Ashley Leigh, an agent with Linton Hall Realtors, characterizes the county as a “value market” in which “buyers get more house for the dollar.” For example, the median sales price in Montgomery in August was $532,992; in Prince William, it was about half that, $277,500. In the neighboring Northern Virginia jurisdictions of Loudoun and Fairfax counties, the median sales figures were also substantially higher than in Prince William, $385,000 and $420,000, respectively. According to Solomon, property taxes on average are 31 percent lower in his county than in other Northern Virginia jurisdictions.
The result is that “houses priced well in showable condition are selling” in Prince William, Leigh says. His most recent sale as of this writing was a mid-size colonial in Manassas for $360,000.

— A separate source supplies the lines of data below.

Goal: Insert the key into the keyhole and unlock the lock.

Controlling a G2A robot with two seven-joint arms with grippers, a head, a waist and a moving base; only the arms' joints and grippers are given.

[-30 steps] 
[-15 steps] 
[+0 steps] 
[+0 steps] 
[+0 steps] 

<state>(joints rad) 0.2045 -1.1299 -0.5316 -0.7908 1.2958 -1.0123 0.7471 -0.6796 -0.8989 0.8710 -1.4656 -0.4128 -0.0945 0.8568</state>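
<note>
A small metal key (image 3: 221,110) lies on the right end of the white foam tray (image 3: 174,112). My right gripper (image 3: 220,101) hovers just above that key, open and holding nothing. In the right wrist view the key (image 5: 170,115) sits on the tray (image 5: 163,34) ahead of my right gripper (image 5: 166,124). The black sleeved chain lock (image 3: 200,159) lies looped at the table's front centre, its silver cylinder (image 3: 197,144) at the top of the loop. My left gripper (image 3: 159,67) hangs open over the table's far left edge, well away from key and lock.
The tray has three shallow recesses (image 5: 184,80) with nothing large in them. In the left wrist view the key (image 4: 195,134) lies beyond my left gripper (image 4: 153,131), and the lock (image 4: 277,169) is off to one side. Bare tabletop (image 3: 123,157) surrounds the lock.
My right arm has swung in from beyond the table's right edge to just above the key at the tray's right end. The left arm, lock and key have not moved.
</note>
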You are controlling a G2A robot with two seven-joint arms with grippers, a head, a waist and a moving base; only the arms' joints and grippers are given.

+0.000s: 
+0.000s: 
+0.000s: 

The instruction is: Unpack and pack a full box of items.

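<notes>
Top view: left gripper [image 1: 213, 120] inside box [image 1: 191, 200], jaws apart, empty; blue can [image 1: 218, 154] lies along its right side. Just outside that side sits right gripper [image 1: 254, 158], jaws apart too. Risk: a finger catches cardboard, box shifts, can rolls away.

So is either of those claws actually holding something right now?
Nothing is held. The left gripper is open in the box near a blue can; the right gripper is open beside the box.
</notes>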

According to the latest figures released by the Metropolitan Regional Information Systems (MRIS), the median sales price in Prince William was up 4.72 percent, to $277,500, in August, compared with a year ago. The region’s overall median sales price, meanwhile, was flat in the same period.
“We are on the upswing, but not as dramatic as we would like,” says Evelyn Golden, an agent with Prudential Carruthers; her most recent sale was a $280,000 condominium in Belmont Bay near Occoquan.

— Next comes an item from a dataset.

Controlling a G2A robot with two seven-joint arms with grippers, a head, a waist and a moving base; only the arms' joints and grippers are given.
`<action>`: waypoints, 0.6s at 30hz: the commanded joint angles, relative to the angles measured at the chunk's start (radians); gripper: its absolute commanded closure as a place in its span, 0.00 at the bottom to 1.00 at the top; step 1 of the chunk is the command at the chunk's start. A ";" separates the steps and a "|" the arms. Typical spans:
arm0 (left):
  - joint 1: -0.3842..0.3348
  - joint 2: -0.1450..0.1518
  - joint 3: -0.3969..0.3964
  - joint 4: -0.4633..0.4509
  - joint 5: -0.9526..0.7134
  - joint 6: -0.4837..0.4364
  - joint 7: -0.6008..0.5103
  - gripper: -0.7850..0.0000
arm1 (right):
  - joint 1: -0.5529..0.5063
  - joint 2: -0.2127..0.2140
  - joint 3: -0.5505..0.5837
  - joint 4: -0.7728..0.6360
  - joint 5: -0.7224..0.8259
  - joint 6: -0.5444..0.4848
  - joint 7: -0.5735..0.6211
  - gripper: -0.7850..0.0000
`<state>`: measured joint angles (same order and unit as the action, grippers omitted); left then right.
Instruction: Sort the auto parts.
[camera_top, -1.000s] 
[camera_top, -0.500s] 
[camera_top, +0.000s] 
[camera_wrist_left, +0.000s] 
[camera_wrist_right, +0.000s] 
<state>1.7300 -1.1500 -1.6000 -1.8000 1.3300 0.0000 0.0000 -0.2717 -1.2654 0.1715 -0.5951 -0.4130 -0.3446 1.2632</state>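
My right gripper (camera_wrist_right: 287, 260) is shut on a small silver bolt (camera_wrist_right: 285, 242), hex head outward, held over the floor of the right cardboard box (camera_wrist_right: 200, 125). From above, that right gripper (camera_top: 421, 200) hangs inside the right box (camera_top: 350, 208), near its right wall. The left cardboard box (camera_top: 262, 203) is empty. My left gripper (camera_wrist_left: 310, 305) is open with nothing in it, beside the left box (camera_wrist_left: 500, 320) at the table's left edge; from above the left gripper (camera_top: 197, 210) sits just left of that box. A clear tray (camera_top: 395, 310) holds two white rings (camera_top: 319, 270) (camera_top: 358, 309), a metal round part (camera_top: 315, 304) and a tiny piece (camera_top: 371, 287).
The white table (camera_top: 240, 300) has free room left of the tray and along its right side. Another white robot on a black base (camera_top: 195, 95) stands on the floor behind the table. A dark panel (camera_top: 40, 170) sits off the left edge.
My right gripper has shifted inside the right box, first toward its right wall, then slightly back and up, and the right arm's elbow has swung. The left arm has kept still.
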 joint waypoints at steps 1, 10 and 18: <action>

Golden says that she is seeing fewer foreclosures lately but that she still frequently handles short sales, especially in Dale City, in the eastern part of the county. John L. Heithaus, chief marketing officer for MRIS, mentions Catlett and Dumfries as other Prince William localities that continue to have high rates of foreclosures and short sales.
All three jurisdictions have many houses that fall at the lower end of the price scale, while western areas of the county tend to have much higher average values because of luxury developments such as Victory Lakes in Bristow, Dominion Valley in Haymarket and Lake Manassas in Gainesville. Countywide, foreclosures and short sales still account for 25 to 30 percent of the county’s housing sales.
While that percentage might sound high, it is a vast improvement from 2008 and 2009, when Prince William was hit harder than any other Northern Virginia jurisdiction by the mortgage crisis. The county had undergone a building boom just before the bust, so it had lots of inventory. It also had more than its share of homeowners defaulting on subprime mortgages. At one point, in 2007, the county had 6,500 properties listed for sale, 844 of them foreclosures.